* WHAT THE TASK ASKS: Go through the records below and show every line with the string "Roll".

Collection entries:
__________
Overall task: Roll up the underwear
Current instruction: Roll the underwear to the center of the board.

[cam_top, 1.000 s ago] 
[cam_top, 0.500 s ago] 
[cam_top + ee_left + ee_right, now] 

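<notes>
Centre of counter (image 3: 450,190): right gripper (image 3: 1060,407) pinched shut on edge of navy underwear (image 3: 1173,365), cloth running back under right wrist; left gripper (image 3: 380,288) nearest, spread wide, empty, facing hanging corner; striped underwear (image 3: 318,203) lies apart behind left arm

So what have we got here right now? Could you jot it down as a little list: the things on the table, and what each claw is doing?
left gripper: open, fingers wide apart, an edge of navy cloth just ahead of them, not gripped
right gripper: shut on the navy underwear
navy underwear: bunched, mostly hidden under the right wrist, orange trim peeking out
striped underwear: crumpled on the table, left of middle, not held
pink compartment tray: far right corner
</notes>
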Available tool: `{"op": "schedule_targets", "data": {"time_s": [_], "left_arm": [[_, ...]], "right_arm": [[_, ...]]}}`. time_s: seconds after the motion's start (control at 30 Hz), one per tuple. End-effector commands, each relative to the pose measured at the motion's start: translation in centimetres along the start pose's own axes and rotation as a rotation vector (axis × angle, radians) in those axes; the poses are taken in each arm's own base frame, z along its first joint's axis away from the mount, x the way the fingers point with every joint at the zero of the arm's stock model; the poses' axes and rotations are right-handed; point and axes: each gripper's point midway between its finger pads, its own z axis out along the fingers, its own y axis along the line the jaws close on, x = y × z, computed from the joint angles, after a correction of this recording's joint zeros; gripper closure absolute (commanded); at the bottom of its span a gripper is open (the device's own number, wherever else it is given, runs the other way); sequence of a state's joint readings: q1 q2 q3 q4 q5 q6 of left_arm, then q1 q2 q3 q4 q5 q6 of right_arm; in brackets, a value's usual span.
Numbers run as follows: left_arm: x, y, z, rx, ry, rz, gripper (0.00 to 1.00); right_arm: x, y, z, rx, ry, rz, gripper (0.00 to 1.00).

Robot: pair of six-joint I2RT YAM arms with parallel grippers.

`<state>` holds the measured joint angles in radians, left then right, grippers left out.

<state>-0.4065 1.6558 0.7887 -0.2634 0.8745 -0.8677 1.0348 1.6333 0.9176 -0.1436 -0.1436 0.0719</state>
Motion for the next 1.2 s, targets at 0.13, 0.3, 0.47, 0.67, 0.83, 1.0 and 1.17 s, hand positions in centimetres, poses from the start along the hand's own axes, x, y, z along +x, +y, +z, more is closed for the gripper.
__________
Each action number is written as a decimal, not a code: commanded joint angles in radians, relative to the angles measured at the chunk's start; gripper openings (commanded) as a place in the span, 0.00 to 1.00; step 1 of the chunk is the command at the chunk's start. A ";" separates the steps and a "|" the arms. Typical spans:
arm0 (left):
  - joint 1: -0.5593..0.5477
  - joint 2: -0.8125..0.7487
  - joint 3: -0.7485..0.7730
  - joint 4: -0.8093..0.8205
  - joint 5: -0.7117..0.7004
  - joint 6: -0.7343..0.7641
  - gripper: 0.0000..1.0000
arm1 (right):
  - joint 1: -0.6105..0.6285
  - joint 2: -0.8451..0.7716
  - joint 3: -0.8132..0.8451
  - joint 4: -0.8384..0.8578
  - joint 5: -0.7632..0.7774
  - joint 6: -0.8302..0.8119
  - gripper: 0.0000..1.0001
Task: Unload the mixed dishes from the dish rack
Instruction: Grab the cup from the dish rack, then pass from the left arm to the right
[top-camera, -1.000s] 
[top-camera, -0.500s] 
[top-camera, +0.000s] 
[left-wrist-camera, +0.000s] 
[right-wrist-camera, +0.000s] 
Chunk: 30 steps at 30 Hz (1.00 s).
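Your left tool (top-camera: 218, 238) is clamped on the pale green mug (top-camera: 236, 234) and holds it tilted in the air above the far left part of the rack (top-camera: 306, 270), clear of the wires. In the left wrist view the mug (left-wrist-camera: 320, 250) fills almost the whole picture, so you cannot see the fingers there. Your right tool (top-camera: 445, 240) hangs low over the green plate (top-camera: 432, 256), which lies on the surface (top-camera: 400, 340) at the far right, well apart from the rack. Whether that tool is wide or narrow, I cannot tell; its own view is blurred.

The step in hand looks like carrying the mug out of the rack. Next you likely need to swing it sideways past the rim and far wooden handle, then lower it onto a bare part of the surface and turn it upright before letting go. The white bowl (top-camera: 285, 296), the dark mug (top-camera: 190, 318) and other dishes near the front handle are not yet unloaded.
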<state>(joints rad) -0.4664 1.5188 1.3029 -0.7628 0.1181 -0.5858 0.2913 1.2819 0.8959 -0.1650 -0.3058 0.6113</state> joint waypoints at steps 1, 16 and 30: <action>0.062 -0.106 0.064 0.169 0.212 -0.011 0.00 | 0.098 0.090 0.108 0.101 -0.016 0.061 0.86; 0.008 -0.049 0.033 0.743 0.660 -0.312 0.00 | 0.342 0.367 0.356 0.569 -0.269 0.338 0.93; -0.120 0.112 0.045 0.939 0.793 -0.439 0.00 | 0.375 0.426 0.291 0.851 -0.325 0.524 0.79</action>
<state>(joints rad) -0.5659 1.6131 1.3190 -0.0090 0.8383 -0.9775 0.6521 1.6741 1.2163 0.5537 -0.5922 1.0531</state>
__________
* SOLUTION BELOW:
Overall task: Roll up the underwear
Current instruction: Roll the underwear to the center of the board.

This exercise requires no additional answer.